THE TASK: Your answer needs to include each line of the records in which the string "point" can be found.

*** MATERIAL PROVIDED ***

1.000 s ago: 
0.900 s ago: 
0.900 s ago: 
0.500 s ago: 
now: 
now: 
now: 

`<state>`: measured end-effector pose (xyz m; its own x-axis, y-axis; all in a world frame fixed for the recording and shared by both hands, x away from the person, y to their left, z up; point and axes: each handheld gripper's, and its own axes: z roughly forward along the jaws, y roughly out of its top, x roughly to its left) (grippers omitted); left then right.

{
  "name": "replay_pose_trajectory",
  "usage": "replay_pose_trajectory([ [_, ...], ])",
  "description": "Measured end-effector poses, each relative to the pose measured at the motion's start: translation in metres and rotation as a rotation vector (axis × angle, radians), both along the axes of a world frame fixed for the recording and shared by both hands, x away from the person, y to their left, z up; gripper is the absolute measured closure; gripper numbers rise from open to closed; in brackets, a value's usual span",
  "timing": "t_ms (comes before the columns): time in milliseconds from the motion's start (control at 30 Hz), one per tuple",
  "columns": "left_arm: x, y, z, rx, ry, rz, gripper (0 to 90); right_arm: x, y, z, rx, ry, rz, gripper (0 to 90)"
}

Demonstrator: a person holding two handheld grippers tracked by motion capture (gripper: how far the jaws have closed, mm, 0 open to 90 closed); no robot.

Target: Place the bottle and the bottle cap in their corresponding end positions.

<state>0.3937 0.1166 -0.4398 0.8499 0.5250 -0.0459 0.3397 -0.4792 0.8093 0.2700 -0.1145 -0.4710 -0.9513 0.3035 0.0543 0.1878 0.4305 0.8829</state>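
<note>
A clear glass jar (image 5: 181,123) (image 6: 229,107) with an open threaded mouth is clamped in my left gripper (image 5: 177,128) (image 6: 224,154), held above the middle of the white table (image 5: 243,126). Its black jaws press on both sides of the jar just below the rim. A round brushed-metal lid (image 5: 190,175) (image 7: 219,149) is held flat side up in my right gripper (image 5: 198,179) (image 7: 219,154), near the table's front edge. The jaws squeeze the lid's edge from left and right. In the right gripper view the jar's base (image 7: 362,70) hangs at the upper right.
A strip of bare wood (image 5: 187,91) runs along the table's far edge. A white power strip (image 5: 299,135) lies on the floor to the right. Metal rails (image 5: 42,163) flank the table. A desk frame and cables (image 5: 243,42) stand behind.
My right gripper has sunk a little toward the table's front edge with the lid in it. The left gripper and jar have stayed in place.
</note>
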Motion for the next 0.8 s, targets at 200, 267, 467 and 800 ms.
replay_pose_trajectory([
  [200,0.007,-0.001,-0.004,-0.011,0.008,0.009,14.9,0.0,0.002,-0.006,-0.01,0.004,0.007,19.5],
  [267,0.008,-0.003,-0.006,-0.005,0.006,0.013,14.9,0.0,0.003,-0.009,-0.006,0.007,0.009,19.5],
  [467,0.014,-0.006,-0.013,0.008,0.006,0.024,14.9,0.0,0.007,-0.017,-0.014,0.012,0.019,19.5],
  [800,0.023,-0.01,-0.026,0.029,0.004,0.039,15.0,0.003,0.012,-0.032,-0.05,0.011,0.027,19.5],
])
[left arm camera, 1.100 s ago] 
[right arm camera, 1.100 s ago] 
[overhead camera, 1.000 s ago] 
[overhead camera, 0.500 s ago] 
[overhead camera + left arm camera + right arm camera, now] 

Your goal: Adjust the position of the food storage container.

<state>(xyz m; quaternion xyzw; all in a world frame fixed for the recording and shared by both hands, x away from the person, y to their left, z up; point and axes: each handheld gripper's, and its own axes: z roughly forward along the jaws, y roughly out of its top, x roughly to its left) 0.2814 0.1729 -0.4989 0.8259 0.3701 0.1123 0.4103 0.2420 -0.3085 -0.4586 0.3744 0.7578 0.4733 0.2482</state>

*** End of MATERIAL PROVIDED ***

ANSWER SPACE:
`<state>`: measured end-effector pose (xyz m; its own x-axis, y-axis; all in a world frame fixed for the recording and shared by both hands, x away from the person, y to their left, z up; point and axes: each handheld gripper's, and its own axes: z roughly forward along the jaws, y roughly out of its top, x roughly to its left) (grippers omitted); left then right.
<state>(xyz m; quaternion xyzw; all in a world frame fixed for the recording and shared by both hands, x away from the person, y to their left, z up; point and axes: each handheld gripper's, and its own axes: z roughly forward along the jaws, y roughly out of its top, x roughly to its left) 0.2814 0.1729 -0.4989 0.8259 0.3701 0.1123 0.4103 0.2420 -0.3085 -0.4586 0.3744 0.7578 0.4733 0.2482</state>

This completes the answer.